(Québec) Le chef du Parti libéral du Québec, Pierre Arcand, admet que son parti « n’a pas assez écouté les gens », ce qui l’a mené à une défaite écrasante, lundi, en perdant le siège de Jean-Talon, une circonscription qui lui était pourtant acquise depuis 1965.  

Hugo Pilon-Larose Hugo Pilon-Larose
La Presse

« La santé du parti pourrait s’améliorer, quand on [voit] les résultats d’hier. On pensait qu’on serait en meilleure position », a admis M. Arcand, mardi.  

Sa candidate, Gertrude Bourdon, a terminé en deuxième position, avec 25 % de votes, contre la caquiste Joëlle Boutin, qui a obtenu 43 % des suffrages. Cette dernière a fait son entrée officielle à l’Assemblée nationale, mardi, accompagnée par le premier ministre François Legault à sa première réunion de caucus.  

PHOTO JACQUES BOISSINOT, LA PRESSE CANADIENNE

La nouvelle députée caquiste Joëlle Boutin et François Legault

Les jeunes n’ont pas assez voté, dit QS  

Québec solidaire, qui misait gros sur une victoire dans Jean-Talon, où se trouvent plusieurs cégeps et l’Université Laval, a admis mardi que le vote des jeunes n’avait pas été assez mobilisé pour les favoriser.  

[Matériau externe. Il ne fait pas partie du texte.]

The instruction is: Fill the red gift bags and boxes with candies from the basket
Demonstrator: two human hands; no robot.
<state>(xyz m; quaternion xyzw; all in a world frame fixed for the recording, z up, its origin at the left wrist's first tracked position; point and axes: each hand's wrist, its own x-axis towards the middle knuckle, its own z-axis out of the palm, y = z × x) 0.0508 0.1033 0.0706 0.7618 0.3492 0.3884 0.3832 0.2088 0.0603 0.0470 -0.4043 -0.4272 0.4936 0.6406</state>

« On n’est pas là où on souhaitait être. On souhaitait causer la surprise et pour arriver à faire ça, on avait besoin d’un vote massif des jeunes. Ça ne s’est pas produit », a affirmé le leader solidaire Gabriel Nadeau-Dubois.  

Au Parti québécois, le chef parlementaire, Pascal Bérubé, a affirmé que « les Québécois voulaient se débarrasser des libéraux depuis un bon bout de temps. Ils ont vu qu’il en restait encore dans Jean-Talon, ils n’ont [donc] pas pris de chance ».